Some of them, like Zollicoffer and Humphrey Marshall, were afterwards such violent Secessionists that they became Generals in the Confederate army. Even Henry Winter Davis was so much opposed to the Republican party at this time, and for several years after, that he denounced it as a miserable, useless faction, and sneeringly asked, “Why cumbers it the ground?” Mr. Zollicoffer, a Southern man, of no mean powers, with surprising inconsistency refused to vote for a Democratic candidate for Speaker when none other had the remotest chance to beat Banks, and at the same time inveighed against Mr. Campbell, a Pennsylvania Know-Nothing, for voting for Banks, and thereby aiding the Sectionalists in opening the door for disunion and civil war. These men and their congeners in bigotry, like the blood-stained fanatic Lord George Gordon before them, strove to excite a religious war, and preached proscription of foreigners, and persecution of Catholics in the American Congress. No union with slaveholders, was the platform of Joshua R. Giddings; no-Popery, and no citizenship for foreigners, the platform of Henry Winter Davis.

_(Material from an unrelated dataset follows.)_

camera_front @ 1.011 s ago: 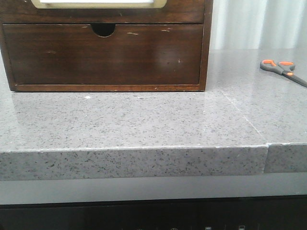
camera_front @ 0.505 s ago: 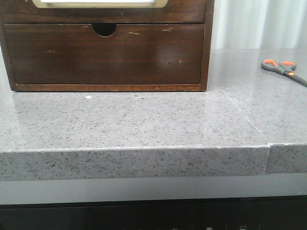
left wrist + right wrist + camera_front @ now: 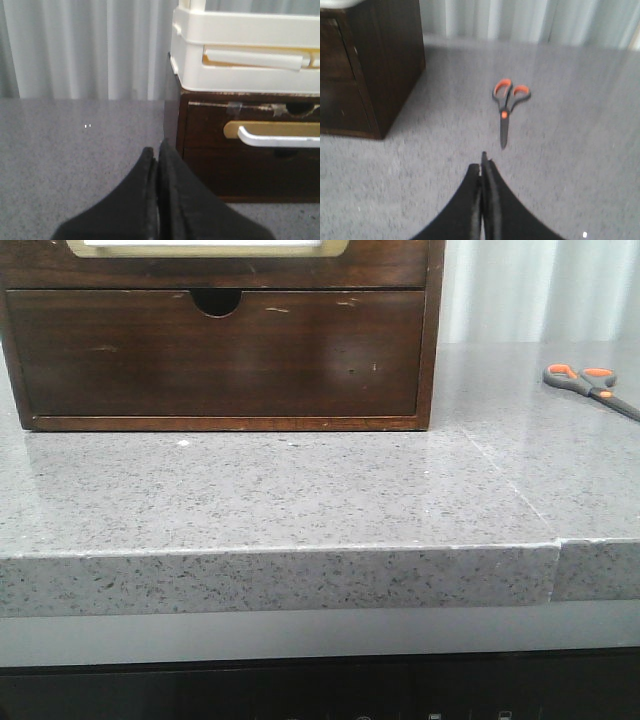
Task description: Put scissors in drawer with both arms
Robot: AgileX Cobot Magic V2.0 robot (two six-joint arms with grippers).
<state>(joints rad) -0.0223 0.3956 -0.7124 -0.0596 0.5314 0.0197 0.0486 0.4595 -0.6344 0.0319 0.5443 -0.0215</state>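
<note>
The scissors (image 3: 590,385), with dark grey handles and orange-lined loops, lie flat on the grey counter at the far right. In the right wrist view the scissors (image 3: 506,107) lie just ahead of my right gripper (image 3: 484,162), blades toward it; the gripper is shut and empty. The drawer (image 3: 380,265) with the gold-rimmed white panel (image 3: 205,248) is closed, at the top of the front view. In the left wrist view my left gripper (image 3: 157,150) is shut and empty, just off the left corner of the drawer (image 3: 210,150). Neither gripper shows in the front view.
Below it is a plain wooden drawer (image 3: 220,355) with a semicircular notch, closed. A cream plastic box (image 3: 245,50) stands on the wooden cabinet. The grey stone counter (image 3: 300,500) has a front edge near me and a seam at the right.
</note>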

“I go against the Catholics,” said Mr. Cullen of Delaware, during the same Speakership contest. “I never will support them. They are not fit to be supported by Americans. The people of the State from which I come look upon them with abhorrence. A Catholic priest, a short time ago, came among us. He was a stranger. He taught the doctrine of purgatory. After he had proclaimed that doctrine, an honorable gentleman of the State of Delaware, and who at the last election ran for Governor on the same ticket with myself, declared that he ought to be egged! I vote against the Catholics!”
Mr. Dowdell, of Alabama: “I am exceedingly pained at the spectacle which has been presented to-night. When Rome was burning Nero was fiddling and dancing. Now, sir, we are standing upon a slumbering volcano. Upon our borders in the common territory of this country, our people are marshalling their forces to try the great question whether they are able to govern themselves, it may be with rifles in their hands. I have been reminded by the ludicrous scenes witnessed here of a parallel to be found in a book entitled, ‘Georgia Scenes.’ Ned Brace, the hero of the story, happened to be in a city during the prevalence of a great fire, the flames in red volumes were rising higher and higher each moment, the people were running to and fro in great consternation, women and children were screaming through the streets, and the midnight fire-bells were sending out their rapid and startling sounds, when Ned quietly took his position on the sidewalk. About this time a large old man, nearly out of breath, came running by in great haste, whose home was threatened with destruction perhaps, and was abruptly stopped by Ned with the interrogatory: ‘Sir, can you tell me where I can find Peleg Q. C. Stone?’ ‘Damn Peleg Q. C. Stone, my house is on fire;’ was the impatient reply. Now, sir, while the fire of civil war is threatening to be kindled upon our borders, questions are propounded here quite as impertinent at this time of danger, and calculated to provoke similar impatience, if not a similar reply. I have no fear that any party in this country opposed to religious liberty will ever be strong enough to control its legislation.”
Mr. Paine, of North Carolina: “I ask whether any gentleman in this House is willing to see the Government of the United States, and the Congress of the United States, in the hands of the Roman Catholics of this country? This is a matter which enters into the private feelings, however unwilling members may be to expose it. These very gentlemen themselves would not trust the government of the country and Congress in the hands of Roman Catholics.”
Mr. Valk, of New York: “The honorable gentleman from Alabama (Mr. Dowdell) took occasion to draw the attention of the House to the once living embodiment of that portrait on my right—that of La Fayette. I frankly and freely do honor to his memory. But the gentleman forgets one remark which fell from the lips of that man when living. He said: ‘If ever the liberties of this country are destroyed it will be by Catholic priests.’”
Mr. Bowie of Maryland: “Sparks says that is a lie.”
At this point Mr. Kelly tried to get the floor to repel the furious assaults of the Know-Nothings upon his church, of which the preceding extracts are but a few specimens.
Mr. Kelly: “I should like to explain my vote.”